Quintino Cunha


Biografia
(l875-1943)

Tido como rival, na verve e no anedotário, de Emílio de Menezes e Paula Ney, José Quintino da Cunha era orador fluente, ficcionista, poeta, ficando conhecido também pelas suas tiradas de bom humor, que o levaram a fazer parte de um anedotário brasileiro. Ele nasceu na atual cidade de Itapajé, antiga vila de São Francisco de Uruburetama, no dia 24 de julho de 1875.

A educação básica de Quintino Cunha foi feita praticamente na Escola Militar do Ceará, pois tinha veleidades de dedicar-se à vida da caserna. Extinta tal entidade, o poeta, que já versejava desde os quinze anos de idade e já mostrava seus dons oratórias, embarca para a Amazônia. Ali, recebeu "provisão" para advogar, antes mesmo de se formar em Direito, o que fará de volta à terra natal, em 1909.

Torna-se, desde então, no Ceará, orador consagrado, repentista, poeta boêmio, "não dando maior valia aos próprios méritos". Casando-se várias vezes, viveu em constante penúria financeira. O livro de versos mais famoso de Quintino Cunha, Pelo Solimões, segundo Raimundo de Menezes, foi publicado em Paris (1907) quando de uma viagem do poeta à Europa, isso antes de se formar em Direito de volta ao Ceará.

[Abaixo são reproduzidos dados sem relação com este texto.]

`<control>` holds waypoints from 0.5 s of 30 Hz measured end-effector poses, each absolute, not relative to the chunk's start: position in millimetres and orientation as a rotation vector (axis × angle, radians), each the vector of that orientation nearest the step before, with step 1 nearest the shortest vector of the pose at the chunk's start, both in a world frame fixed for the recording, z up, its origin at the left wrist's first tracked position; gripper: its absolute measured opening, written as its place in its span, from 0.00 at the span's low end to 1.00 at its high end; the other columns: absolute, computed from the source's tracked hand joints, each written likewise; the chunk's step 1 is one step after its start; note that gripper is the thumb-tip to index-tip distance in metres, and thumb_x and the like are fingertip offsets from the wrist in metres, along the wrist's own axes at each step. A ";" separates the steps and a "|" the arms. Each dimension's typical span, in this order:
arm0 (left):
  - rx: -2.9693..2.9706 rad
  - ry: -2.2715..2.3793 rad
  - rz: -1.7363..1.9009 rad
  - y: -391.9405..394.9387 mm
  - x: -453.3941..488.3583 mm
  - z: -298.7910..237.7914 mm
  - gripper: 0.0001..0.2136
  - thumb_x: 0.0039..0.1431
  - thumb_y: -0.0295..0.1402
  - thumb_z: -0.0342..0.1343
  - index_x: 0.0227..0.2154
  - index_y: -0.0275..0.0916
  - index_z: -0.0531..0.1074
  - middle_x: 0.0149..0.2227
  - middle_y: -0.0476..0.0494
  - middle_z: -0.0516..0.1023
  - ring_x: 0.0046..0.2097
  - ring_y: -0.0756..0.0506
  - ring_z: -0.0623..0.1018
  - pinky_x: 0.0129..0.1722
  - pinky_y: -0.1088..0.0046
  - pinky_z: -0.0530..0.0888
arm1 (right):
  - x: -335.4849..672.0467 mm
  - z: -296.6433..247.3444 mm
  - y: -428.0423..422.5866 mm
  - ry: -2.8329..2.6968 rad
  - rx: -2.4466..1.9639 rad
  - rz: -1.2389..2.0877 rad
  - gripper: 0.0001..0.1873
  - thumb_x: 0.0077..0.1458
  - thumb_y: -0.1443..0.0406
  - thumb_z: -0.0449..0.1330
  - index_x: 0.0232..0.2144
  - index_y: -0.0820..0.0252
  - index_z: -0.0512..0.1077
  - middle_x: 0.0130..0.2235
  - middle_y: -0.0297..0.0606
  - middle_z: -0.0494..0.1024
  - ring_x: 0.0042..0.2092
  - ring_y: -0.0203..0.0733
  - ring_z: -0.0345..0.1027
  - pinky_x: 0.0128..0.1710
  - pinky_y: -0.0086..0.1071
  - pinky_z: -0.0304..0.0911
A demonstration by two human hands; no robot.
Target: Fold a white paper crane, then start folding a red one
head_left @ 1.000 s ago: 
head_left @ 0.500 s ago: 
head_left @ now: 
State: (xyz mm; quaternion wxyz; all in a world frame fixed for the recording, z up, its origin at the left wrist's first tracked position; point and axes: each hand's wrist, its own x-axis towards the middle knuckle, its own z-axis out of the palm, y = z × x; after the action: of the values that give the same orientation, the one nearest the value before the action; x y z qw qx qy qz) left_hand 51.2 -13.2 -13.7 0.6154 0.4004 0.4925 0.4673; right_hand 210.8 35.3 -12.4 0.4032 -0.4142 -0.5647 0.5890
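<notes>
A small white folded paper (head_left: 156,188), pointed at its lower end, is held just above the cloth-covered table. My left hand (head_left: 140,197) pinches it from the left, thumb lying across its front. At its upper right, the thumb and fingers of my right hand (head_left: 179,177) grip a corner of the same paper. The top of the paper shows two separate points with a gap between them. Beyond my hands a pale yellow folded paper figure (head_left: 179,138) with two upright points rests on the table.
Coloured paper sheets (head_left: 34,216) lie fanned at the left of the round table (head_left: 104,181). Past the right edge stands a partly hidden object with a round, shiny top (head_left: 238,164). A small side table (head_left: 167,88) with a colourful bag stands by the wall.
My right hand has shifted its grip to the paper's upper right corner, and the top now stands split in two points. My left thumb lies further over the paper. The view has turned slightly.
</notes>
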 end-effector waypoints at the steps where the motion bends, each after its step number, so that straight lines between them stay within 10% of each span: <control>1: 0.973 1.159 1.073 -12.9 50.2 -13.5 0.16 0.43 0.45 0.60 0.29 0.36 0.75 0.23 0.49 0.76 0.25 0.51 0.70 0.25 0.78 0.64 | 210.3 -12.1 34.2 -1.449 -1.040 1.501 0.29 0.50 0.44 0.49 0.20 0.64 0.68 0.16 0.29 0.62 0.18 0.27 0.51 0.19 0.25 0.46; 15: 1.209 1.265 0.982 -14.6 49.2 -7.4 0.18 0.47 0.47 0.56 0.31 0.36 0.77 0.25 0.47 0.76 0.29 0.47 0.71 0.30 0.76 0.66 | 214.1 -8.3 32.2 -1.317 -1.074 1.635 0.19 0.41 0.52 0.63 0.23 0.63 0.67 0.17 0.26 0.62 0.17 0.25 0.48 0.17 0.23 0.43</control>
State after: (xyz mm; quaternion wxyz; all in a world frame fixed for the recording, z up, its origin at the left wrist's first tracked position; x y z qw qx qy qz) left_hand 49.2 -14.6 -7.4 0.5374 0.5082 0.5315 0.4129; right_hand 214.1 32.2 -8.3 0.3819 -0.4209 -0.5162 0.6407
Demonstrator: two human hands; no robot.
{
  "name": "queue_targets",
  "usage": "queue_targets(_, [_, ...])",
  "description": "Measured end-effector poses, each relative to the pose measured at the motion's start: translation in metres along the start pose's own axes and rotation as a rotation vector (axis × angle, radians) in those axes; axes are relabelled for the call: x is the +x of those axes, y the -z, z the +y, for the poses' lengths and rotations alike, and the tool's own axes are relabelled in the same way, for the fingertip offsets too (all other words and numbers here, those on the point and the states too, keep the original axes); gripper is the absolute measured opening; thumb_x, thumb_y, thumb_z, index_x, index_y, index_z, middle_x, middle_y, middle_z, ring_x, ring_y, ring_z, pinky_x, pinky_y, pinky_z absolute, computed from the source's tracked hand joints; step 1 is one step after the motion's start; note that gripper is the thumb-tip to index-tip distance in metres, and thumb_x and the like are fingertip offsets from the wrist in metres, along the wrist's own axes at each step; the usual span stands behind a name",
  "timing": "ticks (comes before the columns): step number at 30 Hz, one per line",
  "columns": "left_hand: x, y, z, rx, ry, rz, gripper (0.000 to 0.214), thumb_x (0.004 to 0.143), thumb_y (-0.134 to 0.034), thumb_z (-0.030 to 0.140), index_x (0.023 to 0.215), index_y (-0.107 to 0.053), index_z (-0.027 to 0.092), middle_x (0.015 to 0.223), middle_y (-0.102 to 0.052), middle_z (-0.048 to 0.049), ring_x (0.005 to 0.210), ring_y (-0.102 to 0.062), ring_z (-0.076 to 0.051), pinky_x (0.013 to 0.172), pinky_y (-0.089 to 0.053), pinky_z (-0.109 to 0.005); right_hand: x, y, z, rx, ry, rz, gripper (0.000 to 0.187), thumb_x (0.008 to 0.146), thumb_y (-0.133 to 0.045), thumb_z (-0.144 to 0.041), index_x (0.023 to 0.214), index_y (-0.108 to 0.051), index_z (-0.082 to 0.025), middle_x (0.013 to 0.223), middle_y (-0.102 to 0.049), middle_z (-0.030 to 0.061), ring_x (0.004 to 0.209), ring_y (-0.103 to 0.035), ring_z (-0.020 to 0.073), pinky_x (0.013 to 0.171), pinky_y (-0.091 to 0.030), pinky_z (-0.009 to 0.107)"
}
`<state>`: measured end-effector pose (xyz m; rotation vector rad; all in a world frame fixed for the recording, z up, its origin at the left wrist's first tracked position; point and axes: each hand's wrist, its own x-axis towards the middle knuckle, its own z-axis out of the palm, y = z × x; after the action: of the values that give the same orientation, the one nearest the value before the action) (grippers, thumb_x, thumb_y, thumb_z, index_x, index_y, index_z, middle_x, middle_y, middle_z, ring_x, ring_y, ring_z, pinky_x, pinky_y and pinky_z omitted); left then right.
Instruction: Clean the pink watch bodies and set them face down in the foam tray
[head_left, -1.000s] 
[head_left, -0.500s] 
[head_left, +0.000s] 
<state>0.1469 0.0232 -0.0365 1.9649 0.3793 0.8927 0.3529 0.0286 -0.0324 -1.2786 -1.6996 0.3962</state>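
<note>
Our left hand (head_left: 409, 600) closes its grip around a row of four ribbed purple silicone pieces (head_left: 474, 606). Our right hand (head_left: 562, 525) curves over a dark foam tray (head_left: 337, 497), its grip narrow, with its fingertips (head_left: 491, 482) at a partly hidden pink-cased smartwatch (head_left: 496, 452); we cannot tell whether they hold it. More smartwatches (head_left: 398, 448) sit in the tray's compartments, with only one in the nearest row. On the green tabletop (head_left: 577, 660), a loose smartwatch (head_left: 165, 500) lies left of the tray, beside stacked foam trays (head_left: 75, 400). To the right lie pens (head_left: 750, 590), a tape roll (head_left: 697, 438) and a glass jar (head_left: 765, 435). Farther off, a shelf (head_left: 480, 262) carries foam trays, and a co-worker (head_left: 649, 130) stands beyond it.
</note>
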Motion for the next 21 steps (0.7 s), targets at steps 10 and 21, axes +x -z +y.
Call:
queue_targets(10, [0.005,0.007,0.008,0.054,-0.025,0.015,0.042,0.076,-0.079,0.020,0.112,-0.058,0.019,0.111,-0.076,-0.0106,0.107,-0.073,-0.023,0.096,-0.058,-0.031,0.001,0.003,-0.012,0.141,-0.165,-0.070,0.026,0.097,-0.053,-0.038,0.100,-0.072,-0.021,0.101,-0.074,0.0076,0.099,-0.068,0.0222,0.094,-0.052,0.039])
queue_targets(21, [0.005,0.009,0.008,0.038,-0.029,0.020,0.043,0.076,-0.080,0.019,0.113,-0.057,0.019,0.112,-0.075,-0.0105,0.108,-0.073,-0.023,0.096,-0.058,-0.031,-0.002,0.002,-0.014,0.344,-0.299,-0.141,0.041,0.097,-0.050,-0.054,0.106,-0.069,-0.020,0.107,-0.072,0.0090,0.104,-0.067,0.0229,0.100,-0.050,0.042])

Para não fugir à estética de sua época, imposição do meio literário e dos contemporâneos, a poesia de Quintino Cunha presta tributo ao Romantismo e ao soneto decassílabo de inspiração parnasiana, mas com um destaque especial: o poeta usa expressões e locuções populares, o coloquialismo, o que teria levado João Quintino, seu irmão, e Mamede Cirino, a musicarem alguns de seus poemas.

Quintino Cunha ainda passa pela Assembléia Legislativa do Estado, como deputado (1913/1914), tendo morrido em Fortaleza, o "poeta de lúcida inspiração", no dia 1 de junho de 1943.